Exercise aim
Below are the records; repeat exactly their lines between the line holding "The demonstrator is" and the line holding "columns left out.", inclusive, skipping the pictures.

Input data
--------------------------------

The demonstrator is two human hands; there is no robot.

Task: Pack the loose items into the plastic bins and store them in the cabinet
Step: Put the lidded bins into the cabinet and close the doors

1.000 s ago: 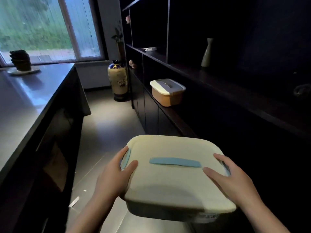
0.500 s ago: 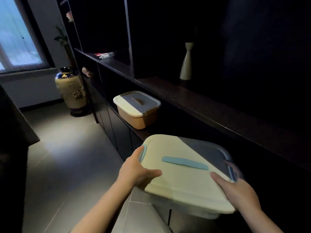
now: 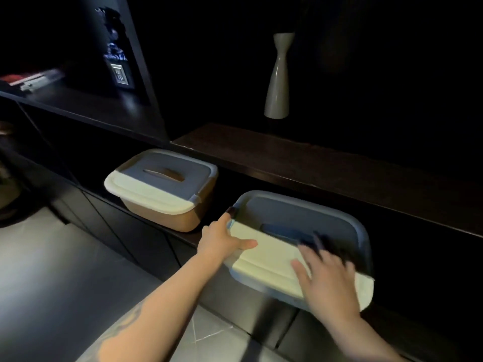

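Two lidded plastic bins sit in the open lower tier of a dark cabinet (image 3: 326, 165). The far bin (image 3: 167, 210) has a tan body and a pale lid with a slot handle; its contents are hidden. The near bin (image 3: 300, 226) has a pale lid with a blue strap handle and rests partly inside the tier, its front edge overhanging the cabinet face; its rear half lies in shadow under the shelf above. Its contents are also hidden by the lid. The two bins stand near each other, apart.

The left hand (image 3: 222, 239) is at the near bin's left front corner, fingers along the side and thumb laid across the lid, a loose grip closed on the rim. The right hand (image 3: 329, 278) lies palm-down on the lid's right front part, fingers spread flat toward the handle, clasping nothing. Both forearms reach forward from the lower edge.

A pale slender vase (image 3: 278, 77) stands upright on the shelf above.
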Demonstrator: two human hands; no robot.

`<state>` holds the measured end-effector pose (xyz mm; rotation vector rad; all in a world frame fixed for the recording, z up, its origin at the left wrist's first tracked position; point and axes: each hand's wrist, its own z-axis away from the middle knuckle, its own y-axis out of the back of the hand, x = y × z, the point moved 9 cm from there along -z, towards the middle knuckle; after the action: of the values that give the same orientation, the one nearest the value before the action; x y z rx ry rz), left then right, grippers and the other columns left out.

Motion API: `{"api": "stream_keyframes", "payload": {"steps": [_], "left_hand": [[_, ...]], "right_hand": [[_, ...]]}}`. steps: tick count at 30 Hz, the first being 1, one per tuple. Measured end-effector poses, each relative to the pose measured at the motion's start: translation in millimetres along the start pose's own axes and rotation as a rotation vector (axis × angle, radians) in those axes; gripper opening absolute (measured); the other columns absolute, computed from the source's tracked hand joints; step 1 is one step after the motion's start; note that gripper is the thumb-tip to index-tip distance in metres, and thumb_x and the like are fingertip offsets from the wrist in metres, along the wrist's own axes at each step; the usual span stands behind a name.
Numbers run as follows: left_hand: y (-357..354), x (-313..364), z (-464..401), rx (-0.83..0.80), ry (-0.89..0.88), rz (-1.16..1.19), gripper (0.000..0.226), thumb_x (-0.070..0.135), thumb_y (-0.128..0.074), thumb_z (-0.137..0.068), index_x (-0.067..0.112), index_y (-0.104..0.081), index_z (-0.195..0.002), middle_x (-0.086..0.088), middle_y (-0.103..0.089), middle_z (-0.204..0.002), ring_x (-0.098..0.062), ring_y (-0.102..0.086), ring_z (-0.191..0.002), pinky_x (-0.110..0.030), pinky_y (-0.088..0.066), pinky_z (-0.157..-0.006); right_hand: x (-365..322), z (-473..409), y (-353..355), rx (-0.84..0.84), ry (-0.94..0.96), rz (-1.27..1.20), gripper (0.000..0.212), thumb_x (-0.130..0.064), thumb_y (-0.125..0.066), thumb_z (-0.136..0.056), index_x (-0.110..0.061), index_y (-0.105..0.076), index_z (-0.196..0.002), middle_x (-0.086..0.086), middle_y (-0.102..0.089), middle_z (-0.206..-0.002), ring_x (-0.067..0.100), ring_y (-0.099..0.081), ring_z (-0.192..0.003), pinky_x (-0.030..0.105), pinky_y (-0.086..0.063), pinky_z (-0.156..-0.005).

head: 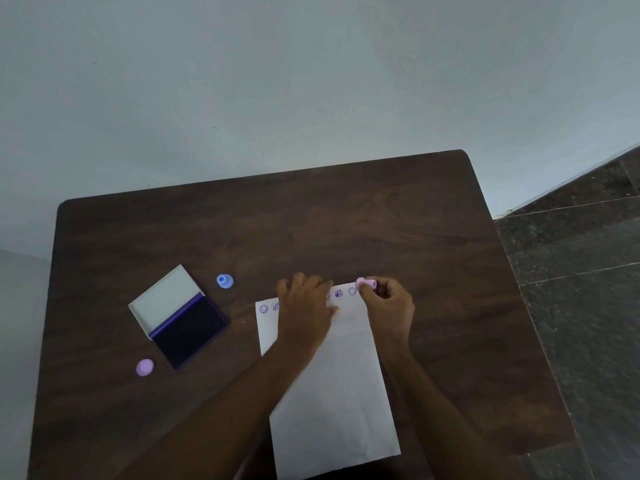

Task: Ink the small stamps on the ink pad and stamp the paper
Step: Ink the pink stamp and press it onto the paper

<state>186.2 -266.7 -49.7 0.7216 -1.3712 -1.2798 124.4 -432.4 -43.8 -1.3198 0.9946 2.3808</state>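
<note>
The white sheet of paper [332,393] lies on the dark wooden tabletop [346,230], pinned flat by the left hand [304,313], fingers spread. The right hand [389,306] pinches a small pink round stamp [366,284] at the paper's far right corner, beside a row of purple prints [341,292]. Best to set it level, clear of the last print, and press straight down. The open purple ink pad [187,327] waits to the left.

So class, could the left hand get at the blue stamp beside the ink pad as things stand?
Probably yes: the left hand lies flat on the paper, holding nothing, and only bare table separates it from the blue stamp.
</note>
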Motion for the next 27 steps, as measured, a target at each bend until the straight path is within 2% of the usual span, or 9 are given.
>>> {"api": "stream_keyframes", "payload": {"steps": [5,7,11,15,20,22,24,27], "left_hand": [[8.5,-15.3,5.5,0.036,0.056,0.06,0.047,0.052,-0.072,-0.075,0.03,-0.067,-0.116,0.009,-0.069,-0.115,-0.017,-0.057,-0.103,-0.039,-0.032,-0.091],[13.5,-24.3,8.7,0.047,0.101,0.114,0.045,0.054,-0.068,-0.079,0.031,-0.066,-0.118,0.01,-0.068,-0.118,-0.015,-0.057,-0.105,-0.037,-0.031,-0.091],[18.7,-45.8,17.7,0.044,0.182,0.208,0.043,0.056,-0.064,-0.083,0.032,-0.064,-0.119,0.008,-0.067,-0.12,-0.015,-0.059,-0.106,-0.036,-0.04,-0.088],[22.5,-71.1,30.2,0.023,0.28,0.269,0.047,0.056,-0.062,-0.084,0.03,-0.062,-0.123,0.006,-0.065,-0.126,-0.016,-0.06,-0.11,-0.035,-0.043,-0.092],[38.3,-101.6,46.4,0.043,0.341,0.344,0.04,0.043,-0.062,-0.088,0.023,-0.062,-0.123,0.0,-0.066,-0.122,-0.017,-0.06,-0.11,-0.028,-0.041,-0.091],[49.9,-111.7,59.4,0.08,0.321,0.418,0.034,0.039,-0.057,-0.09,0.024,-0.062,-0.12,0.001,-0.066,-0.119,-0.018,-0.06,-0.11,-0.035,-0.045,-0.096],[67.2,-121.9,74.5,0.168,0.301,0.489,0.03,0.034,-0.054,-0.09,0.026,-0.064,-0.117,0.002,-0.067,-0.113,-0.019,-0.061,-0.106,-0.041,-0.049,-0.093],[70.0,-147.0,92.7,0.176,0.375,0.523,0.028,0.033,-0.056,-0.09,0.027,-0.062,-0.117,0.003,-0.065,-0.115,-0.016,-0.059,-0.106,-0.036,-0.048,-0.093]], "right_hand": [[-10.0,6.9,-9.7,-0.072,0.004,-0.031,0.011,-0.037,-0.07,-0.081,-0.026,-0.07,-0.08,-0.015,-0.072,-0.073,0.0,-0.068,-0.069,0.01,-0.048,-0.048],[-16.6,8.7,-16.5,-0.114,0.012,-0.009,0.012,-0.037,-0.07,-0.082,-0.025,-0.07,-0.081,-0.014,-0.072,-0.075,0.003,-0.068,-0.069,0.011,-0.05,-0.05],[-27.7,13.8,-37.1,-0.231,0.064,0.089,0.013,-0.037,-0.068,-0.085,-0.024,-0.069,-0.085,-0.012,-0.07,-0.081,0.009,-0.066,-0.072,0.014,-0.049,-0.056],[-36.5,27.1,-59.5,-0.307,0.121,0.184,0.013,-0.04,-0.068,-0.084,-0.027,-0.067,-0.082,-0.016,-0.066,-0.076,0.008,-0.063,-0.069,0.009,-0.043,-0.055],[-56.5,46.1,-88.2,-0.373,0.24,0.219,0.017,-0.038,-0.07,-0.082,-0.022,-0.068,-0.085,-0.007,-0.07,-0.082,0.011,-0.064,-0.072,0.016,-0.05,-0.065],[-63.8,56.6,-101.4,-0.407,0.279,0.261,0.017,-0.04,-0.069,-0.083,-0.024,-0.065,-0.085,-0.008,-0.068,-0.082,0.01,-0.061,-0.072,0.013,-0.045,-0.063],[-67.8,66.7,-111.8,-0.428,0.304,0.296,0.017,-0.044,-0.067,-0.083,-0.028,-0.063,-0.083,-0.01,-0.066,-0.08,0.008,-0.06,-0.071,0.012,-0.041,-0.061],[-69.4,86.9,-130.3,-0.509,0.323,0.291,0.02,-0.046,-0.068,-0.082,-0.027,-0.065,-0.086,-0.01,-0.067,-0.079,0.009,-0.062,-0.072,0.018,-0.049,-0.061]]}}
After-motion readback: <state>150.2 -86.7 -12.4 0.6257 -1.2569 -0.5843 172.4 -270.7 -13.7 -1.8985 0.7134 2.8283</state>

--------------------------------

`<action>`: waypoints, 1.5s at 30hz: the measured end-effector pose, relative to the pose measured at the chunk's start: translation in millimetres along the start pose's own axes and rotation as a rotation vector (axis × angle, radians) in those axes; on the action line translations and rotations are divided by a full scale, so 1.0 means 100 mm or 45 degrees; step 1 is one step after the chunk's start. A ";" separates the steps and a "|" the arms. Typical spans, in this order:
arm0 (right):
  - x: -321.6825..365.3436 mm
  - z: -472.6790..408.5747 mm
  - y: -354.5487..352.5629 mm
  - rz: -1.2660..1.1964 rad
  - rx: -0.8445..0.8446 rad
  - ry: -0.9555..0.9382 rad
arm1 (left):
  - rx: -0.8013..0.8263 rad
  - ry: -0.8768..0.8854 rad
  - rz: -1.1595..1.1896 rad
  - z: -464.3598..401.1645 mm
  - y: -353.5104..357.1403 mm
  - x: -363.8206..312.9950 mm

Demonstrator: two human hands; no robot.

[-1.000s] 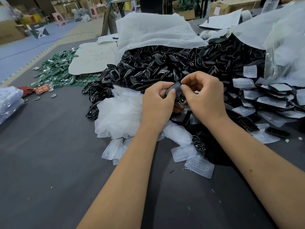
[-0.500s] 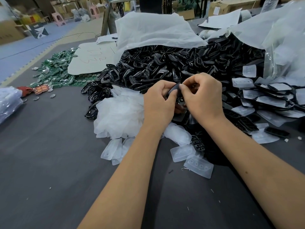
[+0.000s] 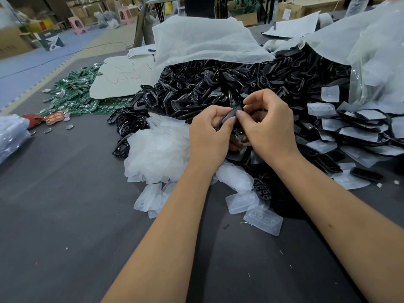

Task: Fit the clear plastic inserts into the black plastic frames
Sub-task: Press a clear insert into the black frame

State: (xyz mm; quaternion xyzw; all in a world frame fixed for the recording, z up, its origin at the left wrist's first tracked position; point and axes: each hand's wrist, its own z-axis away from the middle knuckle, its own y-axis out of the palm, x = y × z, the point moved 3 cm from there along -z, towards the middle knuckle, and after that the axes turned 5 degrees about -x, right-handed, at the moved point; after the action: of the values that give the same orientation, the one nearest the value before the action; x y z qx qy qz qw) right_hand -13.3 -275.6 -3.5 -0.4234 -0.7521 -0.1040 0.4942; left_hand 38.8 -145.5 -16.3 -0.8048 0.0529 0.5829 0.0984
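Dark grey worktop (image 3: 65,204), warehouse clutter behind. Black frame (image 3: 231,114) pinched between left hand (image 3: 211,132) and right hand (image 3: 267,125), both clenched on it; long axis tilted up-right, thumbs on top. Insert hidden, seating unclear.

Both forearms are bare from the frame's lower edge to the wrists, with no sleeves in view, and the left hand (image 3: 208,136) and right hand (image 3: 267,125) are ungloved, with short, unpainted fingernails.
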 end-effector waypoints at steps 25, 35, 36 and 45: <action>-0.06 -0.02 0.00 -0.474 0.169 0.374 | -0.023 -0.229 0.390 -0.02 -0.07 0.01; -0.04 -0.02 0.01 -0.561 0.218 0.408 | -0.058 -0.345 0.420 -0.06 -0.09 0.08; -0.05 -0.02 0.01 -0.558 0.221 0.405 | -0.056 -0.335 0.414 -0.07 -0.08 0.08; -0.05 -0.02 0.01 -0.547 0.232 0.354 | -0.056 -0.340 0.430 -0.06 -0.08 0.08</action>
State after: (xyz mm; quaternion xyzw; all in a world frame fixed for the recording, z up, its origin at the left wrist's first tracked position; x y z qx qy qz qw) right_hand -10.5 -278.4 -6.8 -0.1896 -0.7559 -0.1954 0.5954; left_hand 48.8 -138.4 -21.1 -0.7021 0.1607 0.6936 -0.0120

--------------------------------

Output of the task
The demonstrator is two human hands; there is no robot.

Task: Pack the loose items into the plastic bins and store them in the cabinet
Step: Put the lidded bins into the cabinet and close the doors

1.000 s ago: 
0.500 s ago: 
now: 

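Two lidded plastic bins sit in the open lower tier of a dark cabinet (image 3: 326, 165). The far bin (image 3: 167, 210) has a tan body and a pale lid with a slot handle; its contents are hidden. The near bin (image 3: 300, 226) has a pale lid with a blue strap handle and rests partly inside the tier, its front edge overhanging the cabinet face; its rear half lies in shadow under the shelf above. Its contents are also hidden by the lid. The two bins stand near each other, apart.

The left hand (image 3: 222, 239) is at the near bin's left front corner, fingers along the side and thumb laid across the lid, a loose grip closed on the rim. The right hand (image 3: 329, 278) lies palm-down on the lid's right front part, fingers spread flat toward the handle, clasping nothing. Both forearms reach forward from the lower edge.

A pale slender vase (image 3: 278, 77) stands upright on the shelf above.
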Demonstrator: two human hands; no robot.

`<state>` holds the measured end-effector pose (xyz mm; rotation vector rad; all in a world frame fixed for the recording, z up, its origin at the left wrist's first tracked position; point and axes: each hand's wrist, its own z-axis away from the middle knuckle, its own y-axis out of the back of the hand, x = y × z, the point moved 9 cm from there along -z, towards the middle knuckle; after the action: of the values that give the same orientation, the one nearest the value before the action; x y z rx ry rz), left then right, grippers and the other columns left out.

What the exercise required is now done.